Conditional Probability and Bayes' Theorem | Probability & Statistical Literacy

When a headline hits, you do not throw away yesterday’s belief—you condition on new information. Module 01’s price is a snapshot of collective belief; arbitrage reacts within seconds when gaps are real; spreads widen when uncertainty spikes. Conditional probability and Bayes’ theorem are the update engine behind “the market moved on news” and behind your own edge when you disagree with the tape.

Conditional probability

P(A | B) is the probability A is true given that B is true. Read it as: restrict the sample space to worlds where B happened, then renormalize so probabilities again sum to one. Formally, when P(B) > 0, P(A | B) = P(A and B) / P(B).

P(A | B) is not the same as P(B | A). “High chance of winning Pennsylvania given Michigan won” does not automatically reverse. The conjunction fallacy lives in that confusion—coherent stories feel symmetric; the math is not.

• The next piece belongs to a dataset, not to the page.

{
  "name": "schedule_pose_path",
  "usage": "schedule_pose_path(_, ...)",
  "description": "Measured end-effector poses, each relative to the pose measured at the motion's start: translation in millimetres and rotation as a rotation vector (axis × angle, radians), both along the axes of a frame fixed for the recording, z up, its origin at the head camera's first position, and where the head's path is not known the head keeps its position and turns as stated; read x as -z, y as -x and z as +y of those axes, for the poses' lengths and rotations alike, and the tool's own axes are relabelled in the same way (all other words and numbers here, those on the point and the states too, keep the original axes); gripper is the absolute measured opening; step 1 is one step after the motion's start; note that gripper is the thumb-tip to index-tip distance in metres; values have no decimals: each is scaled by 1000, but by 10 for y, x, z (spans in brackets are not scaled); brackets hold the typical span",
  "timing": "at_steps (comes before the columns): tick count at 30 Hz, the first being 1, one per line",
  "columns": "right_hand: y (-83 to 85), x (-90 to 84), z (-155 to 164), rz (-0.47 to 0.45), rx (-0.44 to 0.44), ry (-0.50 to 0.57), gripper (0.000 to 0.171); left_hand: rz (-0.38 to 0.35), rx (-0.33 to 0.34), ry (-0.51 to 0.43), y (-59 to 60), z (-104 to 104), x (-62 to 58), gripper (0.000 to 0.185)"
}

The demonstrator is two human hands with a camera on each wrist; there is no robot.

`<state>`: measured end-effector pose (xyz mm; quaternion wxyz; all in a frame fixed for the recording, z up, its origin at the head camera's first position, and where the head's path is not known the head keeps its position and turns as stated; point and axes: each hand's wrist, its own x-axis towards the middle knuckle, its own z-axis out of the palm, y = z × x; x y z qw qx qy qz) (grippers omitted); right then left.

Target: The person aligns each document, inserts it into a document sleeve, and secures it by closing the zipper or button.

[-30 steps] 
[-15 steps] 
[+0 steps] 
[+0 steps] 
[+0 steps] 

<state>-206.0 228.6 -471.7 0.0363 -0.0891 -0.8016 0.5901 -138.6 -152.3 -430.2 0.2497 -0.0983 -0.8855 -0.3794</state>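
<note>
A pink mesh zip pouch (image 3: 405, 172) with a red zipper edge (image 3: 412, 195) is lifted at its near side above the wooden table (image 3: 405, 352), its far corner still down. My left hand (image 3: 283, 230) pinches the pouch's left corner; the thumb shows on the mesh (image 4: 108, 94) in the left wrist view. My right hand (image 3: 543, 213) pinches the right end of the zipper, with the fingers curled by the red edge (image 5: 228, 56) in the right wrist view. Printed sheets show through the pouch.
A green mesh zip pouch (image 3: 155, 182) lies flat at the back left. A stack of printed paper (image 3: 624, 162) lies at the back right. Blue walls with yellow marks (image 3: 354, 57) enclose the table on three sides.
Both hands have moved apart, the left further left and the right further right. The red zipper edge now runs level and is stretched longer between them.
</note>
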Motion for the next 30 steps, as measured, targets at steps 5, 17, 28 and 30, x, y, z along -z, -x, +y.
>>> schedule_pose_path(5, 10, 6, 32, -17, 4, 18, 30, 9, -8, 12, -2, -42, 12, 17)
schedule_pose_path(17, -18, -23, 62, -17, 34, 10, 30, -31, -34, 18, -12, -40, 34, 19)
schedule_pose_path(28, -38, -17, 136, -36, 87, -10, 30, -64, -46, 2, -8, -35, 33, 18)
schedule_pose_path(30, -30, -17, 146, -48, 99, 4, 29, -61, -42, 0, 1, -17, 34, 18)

Examples in words: P(YES resolves | candidate leads poll) is how you reprice after a survey. P(arb wins | Kalshi 58¢ and Poly 52¢) is whether the gap is real after fees. P(manipulation | thin book) separates fake moves from information.

A joint-counting example

Imagine 500 equally weighted paths for “wins Pennsylvania” (A) and “wins Michigan” (B). Suppose 120 paths have both, 80 have A only, 90 have B only, and 210 have neither.

Then P(A) = 200/500 = 0.40, P(B) = 210/500 = 0.42, and P(A and B) = 120/500 = 0.24. Conditioning on B: P(A | B) = 120/210 ≈ 0.571. Conditioning on A: P(B | A) = 120/200 = 0.60. Same data, different questions—always label which bar you are conditioning on.

Bayes’ theorem

Prior P(H) is belief before evidence. Likelihood P(E | H) is how often you see evidence E if hypothesis H is true. Posterior P(H | E) is belief after E.

Standard form: P(H | E) = P(E | H) × P(H) / P(E). The denominator expands as P(E) = P(E | H)P(H) + P(E | not H)P(not H)—the base rate of E matters. Likelihood ratio P(E | H) / P(E | not H) tells you how strongly E pushes odds; in odds form, posterior odds equal prior odds times the likelihood ratio.

Quick odds math: prior 50% with likelihood ratio 2 gives posterior odds 2:1 → 66.7%. Prior 75% with LR 0.5 gives 1.5:1 → 60%. Prior 40% with LR 1.5 lands at 50%. Use odds form when chaining several weak signals.

Binary contract update

Suppose H is “incumbent wins” and yesterday’s Kalshi mid implied P(H) = 0.52. Evidence E is a new poll showing incumbent +4; from your backtest you estimate P(E | H) = 0.70 and P(E | not H) = 0.35.

Then P(E) = 0.70×0.52 + 0.35×0.48 = 0.532, and P(H | E) = 0.70×0.52 / 0.532 ≈ 0.684. Fair YES under your model is about 68.4¢. If YES ask is still 54¢ after the poll, you may have Bayesian edge—subject to poll quality, resolution match, and fees. Compare to the ask, not the mid.

Base-rate neglect

A rare scandal ends campaigns only 2% of the time in history. A tip arrives; you assign P(tip | scandal) = 0.80 and P(tip | no scandal) = 0.10. Then P(tip) = 0.80×0.02 + 0.10×0.98 = 0.114, and P(scandal | tip) = 0.80×0.02 / 0.114 ≈ 14%. The headline screams scandal; the posterior is still modest because tips fire often when nothing happens. Traders who skip the denominator buy “resign” markets too high—information cascades amplify the mistake.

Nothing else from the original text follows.